Originally written in French. Translated by AI — the meaning has been preserved, not the prose.
There are subjects we know matter, but that we put off for months because we know exactly what they entail: an absurd amount of work — gathering, sorting, formatting, maintaining — and, in the end, a crazy amount of energy spent before even starting to think seriously.
For me, competitive intelligence was one of those subjects.
Not because I didn't believe in it. Quite the opposite. In product, understanding how competitors are moving, what they're saying, what they're launching, the themes they're pushing, the markets they're targeting, the weak signals they're sending, is obviously strategic. The problem was never the interest of the subject. The problem was the cost of entry.
Doing it properly by hand is hell. You have to watch videos, read articles, follow newsletters, monitor website pages, gather content in several languages, translate, sort, archive, cross-reference, synthesize. Quite honestly, I couldn't tackle the subject the way I wanted — not for lack of conviction, but because the whole gathering, compiling, and structuring part was too time-consuming.
And then I spent eight days on Claude Code.

In eight days, I built a system able to do a large part of that tedious work for me. Gather the material. Organize it. Make it usable. Keep it up to date. And finally let me devote my energy to what really matters: analyzing, understanding, deciding.

And that's when it hit me.
Because I realized the point wasn't just "saving time on competitive intelligence." The point was much broader. I'm looking, very concretely, for how to eliminate one by one all the time-consuming tasks that clutter my work. Everything that takes my time without directly helping me produce strategic clarity has become a target.
And in my eyes, that's exactly where the Product Manager job is shifting.
For a long time, the PM was a kind of hub. You had to gather needs, rephrase them, produce documents, clarify tickets, put things back in order, coordinate, prioritize, follow up, chase people, and document some more. Part of the job consisted in compensating for the organization's friction. You managed complexity, dependencies, ambiguities, constant translations between business, tech, design, support, and leadership.
It was useful. It still is. But I think we ended up accepting as normal an enormous mass of tasks that, deep down, weren't the core of the job — only its plumbing.
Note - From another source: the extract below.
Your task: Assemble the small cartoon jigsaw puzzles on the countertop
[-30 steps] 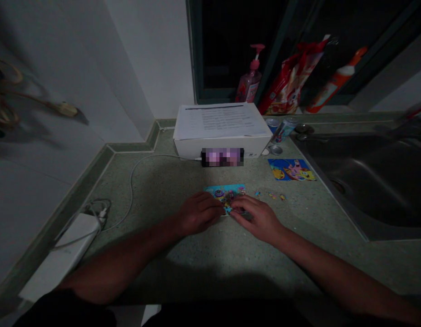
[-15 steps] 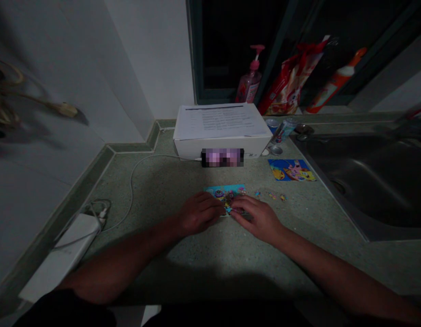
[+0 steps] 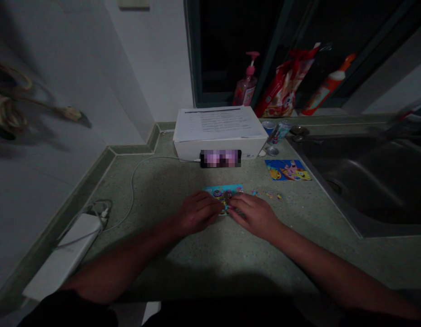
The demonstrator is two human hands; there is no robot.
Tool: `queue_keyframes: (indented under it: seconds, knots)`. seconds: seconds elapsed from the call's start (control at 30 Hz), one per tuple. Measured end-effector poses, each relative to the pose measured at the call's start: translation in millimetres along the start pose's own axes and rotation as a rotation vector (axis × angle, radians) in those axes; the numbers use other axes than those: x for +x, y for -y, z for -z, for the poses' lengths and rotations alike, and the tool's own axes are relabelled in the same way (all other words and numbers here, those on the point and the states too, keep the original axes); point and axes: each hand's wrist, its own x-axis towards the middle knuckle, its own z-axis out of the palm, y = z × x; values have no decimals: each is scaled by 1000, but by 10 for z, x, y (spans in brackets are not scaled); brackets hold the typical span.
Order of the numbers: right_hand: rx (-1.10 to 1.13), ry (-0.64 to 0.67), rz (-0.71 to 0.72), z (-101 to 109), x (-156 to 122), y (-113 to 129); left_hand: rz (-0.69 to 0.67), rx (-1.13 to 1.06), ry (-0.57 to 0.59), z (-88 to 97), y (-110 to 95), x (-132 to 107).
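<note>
A small jigsaw puzzle (image 3: 227, 187) with a bright cartoon picture lies on the counter, its lower part covered by my fingers. My left hand (image 3: 200, 212) rests over its left side, the fingers closed and bent, their tips at the middle of the picture. From the right, my right hand (image 3: 254, 214) pinches a small puzzle piece (image 3: 230, 207) against the puzzle; the fingertips partly hide it. Several loose puzzle pieces (image 3: 269, 195) lie just right of the puzzle. Farther right is a blue cartoon picture card (image 3: 288, 170).
A white box (image 3: 188, 147) topped with a printed sheet (image 3: 224, 123) stands behind, a phone (image 3: 220, 158) leaning on its front. The phone's cable (image 3: 131, 190) runs left to a white power strip (image 3: 65, 254). A can (image 3: 280, 132) stands near the metal sink (image 3: 360, 181) at right.
The blue piece seen at my right fingertips is less visible now, and the fingers sit slightly differently on the puzzle. My left hand stays in place. The view has shifted slightly.
</note>
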Motion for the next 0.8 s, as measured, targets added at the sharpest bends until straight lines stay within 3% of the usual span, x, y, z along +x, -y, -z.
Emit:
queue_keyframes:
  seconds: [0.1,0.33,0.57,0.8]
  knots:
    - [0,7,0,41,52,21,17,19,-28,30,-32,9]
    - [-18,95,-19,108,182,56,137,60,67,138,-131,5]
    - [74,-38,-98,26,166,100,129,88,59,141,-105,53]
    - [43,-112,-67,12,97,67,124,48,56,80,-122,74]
And today, that plumbing is starting to become something that can be automated, assisted, or radically accelerated.
That's the real change.
The Product Manager is no longer condemned to spend most of their time producing or maintaining intermediate artifacts. A growing share of that work can now be handled by tooled-up systems. Not perfectly. Not without oversight. But enough to change the equation.
So the question becomes blunt: if I can drastically reduce the time spent gathering, compiling, rephrasing, sorting, structuring, and maintaining, then what should I devote that reclaimed time to?
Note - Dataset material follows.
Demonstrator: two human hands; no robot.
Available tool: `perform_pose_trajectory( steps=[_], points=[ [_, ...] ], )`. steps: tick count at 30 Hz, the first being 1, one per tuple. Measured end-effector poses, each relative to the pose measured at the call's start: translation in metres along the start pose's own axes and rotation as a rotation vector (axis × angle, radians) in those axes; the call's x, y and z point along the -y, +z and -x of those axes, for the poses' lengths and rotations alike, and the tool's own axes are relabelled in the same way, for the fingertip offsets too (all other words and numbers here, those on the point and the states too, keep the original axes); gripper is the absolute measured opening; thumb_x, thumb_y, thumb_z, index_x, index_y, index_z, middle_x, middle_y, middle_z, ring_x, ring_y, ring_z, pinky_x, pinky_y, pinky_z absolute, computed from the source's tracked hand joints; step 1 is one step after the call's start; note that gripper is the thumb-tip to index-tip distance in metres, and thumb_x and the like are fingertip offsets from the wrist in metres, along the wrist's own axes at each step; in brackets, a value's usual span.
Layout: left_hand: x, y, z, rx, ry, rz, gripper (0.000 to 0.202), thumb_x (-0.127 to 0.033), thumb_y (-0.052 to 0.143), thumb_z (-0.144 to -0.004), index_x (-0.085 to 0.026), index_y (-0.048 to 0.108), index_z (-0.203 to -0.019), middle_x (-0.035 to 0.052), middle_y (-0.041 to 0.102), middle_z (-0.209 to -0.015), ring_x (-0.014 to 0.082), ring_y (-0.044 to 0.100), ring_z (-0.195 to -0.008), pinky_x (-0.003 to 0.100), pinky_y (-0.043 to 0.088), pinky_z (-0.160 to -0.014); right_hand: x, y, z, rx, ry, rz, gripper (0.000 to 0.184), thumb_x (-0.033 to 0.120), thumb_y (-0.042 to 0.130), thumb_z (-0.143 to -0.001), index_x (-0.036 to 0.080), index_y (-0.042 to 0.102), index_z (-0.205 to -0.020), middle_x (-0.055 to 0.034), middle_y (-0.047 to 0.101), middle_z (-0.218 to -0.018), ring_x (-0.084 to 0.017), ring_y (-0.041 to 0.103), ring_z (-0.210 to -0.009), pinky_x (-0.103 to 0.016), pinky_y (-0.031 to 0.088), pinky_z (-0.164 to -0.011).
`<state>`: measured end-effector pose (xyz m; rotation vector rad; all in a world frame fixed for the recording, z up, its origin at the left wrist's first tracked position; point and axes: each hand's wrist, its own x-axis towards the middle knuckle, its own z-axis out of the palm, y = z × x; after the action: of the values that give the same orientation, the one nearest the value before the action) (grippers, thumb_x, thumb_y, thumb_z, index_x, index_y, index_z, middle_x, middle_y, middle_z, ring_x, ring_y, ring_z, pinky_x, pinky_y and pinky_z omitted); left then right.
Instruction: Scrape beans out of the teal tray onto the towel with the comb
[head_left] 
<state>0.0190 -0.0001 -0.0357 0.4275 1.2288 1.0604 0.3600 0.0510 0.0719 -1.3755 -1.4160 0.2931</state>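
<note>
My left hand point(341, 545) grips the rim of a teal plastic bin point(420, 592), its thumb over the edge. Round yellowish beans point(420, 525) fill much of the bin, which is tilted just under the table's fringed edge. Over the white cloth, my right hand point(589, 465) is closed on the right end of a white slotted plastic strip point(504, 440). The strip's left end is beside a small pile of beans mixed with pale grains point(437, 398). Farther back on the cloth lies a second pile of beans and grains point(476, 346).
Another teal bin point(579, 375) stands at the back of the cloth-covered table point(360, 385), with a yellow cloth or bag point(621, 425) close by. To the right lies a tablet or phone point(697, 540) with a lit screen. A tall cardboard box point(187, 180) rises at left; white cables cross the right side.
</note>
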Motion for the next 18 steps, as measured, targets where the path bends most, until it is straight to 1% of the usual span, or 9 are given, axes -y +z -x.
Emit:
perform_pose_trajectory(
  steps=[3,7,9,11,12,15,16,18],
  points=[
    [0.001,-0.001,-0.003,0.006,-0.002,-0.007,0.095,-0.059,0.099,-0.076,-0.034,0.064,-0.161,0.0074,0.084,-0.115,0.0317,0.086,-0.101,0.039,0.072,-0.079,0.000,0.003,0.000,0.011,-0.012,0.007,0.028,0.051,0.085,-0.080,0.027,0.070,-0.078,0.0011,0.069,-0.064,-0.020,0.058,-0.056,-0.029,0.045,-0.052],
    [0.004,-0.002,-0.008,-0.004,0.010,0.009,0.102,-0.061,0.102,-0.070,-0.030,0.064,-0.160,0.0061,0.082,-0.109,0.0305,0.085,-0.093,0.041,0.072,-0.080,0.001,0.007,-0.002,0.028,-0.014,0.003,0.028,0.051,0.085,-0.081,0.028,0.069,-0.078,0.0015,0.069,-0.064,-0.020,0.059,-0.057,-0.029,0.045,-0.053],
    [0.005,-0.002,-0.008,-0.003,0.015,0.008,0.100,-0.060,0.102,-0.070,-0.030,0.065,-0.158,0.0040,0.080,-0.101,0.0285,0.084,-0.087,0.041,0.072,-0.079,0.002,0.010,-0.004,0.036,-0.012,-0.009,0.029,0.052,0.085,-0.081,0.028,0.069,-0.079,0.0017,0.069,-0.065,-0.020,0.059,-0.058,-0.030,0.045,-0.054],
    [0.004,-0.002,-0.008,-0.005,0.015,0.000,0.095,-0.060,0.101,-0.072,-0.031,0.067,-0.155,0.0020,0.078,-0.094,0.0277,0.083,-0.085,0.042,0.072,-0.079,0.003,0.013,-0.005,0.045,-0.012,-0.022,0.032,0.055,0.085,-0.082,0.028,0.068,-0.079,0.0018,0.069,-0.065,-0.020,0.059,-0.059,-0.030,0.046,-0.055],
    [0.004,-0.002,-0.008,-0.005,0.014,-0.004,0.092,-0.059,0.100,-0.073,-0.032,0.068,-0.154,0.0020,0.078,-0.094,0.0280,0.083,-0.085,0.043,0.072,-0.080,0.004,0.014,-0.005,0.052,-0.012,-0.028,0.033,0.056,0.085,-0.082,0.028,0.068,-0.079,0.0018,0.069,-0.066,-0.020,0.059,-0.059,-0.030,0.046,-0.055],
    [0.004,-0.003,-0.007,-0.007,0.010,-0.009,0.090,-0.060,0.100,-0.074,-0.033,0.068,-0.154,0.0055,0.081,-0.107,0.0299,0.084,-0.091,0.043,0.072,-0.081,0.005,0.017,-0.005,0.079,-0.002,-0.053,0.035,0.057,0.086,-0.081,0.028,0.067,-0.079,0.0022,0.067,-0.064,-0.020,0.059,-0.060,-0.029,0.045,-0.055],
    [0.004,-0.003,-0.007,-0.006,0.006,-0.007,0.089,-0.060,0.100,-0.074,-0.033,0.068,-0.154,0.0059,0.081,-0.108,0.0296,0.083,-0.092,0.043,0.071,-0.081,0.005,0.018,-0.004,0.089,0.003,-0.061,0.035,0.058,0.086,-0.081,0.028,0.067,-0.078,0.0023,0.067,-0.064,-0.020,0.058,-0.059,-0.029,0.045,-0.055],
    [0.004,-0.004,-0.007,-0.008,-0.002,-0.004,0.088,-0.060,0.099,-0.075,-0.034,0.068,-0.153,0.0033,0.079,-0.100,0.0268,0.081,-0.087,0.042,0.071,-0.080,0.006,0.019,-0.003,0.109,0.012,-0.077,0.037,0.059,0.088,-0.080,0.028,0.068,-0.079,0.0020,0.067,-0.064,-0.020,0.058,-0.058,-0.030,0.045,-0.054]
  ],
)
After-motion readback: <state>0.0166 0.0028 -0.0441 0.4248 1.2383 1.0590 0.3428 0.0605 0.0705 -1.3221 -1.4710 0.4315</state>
For me, the answer is simple: to strategy.

Not PowerPoint strategy. Not strategy as a catch-all word you pull out in meetings. I'm talking about real strategy: understanding where the market is going, what customers are saying without always knowing how to put it into words, which problems really deserve to be tackled, which trade-offs will create a real advantage, what positioning you want to defend, and where the company's energy should be focused.
That's where the value of the job rises back up.
Because at bottom, a good Product Manager isn't the one who produces the most tickets or the most docs. Nor is it the one who heroically holds up an inefficient organizational machine. A good PM is someone who sees clearly. Someone who understands what's changing. Someone who spots the right problem before everyone else. Someone who knows how to say no to ten appealing ideas in order to push a single one — but the right one.
Now, that quality of judgment demands time, depth, and mental availability.
And that is precisely what time-consuming tasks destroy.
When your days are eaten up by gathering information, reformatting, updating documents, following up on micro-topics, and managing operational friction, you no longer have enough space to think. You execute. You maintain. You absorb. But you no longer step back enough.
That's why I think the job is going to change completely.
Not because AI is going to "replace PMs." That reading is too simple and, in my opinion, not very interesting. The real point is that the center of gravity of the job is shifting. The value is shifting. The role is refocusing.
Less on producing intermediate material. More on understanding, direction, arbitration.
Of course, this doesn't make the tools magic. Claude Code can move fast, do a lot, sometimes brilliantly, sometimes get things badly wrong. You have to frame, proofread, test, supervise. Judgment is always required. Technical skill is always required somewhere. But even with those limits, what I saw in eight days seems unambiguous to me: the cost of many ancillary tasks is collapsing.
And when that cost collapses, there's really no longer any excuse to define the job solely by its operational layer.
Personally, that's exactly the direction I want to take: kill off as much as possible of everything repetitive, heavy, and scattering, in order to concentrate my time on what has the most value. Thinking about the market. Reading the signals. Understanding the dynamics. Choosing the battles. Building a direction.
So the real point isn't just productivity.
The real point is that we may be rediscovering what the Product Manager job should be, at its core: not managing the plumbing, but holding the course.